[Task item] Extract the lines that carry the string "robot" from the listing.

★ ★ ★ ★ ★ ★ ★

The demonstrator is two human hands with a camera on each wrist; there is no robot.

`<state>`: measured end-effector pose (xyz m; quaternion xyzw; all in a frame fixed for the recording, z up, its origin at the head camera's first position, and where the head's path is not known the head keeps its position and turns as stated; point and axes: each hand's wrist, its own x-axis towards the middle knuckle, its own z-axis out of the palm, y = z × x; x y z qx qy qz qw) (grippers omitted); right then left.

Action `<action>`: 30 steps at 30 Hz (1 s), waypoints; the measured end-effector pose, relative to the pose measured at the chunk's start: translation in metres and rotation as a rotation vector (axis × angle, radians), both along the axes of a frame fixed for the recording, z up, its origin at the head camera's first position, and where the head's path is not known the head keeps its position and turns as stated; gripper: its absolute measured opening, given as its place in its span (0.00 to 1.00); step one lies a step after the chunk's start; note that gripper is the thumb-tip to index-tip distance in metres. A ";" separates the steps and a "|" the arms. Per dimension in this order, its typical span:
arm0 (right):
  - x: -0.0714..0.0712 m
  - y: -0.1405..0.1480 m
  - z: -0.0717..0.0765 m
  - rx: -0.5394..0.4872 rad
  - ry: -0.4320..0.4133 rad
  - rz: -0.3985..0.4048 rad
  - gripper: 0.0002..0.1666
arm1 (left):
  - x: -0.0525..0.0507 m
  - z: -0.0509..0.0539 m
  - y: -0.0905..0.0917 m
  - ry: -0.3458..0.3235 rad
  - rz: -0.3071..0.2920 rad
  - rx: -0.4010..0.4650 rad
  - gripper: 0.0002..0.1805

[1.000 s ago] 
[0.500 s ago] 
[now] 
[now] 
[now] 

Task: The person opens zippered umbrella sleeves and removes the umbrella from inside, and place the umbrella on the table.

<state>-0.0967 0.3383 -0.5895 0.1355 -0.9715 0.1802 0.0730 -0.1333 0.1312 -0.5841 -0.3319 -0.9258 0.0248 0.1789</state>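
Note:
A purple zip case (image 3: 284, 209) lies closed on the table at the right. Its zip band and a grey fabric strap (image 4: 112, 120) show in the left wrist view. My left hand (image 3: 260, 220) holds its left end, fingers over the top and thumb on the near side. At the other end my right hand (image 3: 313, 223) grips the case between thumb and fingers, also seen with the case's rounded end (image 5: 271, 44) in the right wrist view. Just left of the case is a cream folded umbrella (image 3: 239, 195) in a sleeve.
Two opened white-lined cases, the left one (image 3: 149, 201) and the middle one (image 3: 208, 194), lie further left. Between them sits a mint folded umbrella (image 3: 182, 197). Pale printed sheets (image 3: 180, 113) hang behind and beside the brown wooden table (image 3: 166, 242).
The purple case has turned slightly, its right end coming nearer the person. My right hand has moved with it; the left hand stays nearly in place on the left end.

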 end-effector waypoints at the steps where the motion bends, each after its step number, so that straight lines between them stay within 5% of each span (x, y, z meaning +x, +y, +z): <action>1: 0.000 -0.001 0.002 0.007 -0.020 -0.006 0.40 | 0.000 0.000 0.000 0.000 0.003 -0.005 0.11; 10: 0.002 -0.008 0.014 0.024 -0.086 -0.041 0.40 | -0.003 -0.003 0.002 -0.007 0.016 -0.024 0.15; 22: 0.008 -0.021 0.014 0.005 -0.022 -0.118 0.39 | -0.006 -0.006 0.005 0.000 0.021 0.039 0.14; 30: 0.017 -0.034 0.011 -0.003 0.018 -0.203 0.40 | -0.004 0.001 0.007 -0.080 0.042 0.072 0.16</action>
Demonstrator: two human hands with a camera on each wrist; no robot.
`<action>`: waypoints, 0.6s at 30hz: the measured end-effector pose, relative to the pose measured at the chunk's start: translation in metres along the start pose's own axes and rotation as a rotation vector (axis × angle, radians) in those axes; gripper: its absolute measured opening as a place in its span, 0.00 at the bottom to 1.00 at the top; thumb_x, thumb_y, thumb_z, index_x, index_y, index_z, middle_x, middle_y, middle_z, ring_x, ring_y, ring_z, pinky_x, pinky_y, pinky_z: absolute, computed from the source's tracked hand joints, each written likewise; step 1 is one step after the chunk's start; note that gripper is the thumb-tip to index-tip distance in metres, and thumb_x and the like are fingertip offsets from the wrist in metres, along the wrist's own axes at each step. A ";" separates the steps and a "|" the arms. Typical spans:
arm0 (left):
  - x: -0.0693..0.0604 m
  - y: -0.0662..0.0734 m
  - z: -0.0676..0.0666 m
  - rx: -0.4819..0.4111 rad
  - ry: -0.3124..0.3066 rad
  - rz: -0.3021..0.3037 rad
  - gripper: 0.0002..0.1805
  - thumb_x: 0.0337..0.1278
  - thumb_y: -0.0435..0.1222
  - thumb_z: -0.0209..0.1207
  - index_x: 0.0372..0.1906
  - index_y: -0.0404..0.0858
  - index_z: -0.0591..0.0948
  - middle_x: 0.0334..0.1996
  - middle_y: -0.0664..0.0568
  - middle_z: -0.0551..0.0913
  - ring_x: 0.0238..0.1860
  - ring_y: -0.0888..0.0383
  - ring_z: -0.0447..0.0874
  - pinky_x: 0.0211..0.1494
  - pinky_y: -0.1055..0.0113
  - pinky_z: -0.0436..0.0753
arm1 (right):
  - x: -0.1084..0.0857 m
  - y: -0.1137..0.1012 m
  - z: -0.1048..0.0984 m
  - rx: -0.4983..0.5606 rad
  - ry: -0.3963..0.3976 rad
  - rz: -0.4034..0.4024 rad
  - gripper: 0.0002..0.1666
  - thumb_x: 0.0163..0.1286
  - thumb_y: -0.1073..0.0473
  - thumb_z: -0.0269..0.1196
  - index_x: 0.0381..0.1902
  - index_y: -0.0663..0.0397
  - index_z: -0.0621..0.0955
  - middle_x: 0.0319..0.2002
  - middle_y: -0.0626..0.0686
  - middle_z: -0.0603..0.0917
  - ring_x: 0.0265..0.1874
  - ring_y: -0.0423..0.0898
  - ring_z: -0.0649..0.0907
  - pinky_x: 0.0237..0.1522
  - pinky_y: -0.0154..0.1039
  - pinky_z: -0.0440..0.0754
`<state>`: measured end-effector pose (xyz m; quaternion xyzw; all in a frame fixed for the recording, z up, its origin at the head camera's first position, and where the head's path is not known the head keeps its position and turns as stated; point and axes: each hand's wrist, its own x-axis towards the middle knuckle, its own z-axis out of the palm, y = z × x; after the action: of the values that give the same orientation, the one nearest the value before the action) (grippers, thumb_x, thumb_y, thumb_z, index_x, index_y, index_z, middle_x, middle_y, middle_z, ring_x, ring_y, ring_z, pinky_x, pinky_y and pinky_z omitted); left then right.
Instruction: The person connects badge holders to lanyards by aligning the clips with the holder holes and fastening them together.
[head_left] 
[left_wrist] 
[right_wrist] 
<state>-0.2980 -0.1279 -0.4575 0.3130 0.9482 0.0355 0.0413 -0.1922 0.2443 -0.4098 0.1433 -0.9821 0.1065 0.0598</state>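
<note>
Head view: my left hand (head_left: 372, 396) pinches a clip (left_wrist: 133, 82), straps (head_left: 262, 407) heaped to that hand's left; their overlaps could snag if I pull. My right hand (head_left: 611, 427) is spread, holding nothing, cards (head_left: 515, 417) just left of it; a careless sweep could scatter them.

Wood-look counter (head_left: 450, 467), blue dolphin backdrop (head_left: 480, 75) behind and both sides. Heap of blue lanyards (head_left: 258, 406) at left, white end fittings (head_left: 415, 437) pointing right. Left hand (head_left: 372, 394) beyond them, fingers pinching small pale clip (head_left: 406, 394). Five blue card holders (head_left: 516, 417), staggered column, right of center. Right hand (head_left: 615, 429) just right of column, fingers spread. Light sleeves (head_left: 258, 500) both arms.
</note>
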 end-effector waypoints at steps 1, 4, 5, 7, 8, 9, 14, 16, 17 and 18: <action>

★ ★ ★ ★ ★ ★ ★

[Output for this exercise]
The demonstrator is two human hands with a camera on each wrist; there is no robot.
Demonstrator: two human hands with a camera on each wrist; no robot.

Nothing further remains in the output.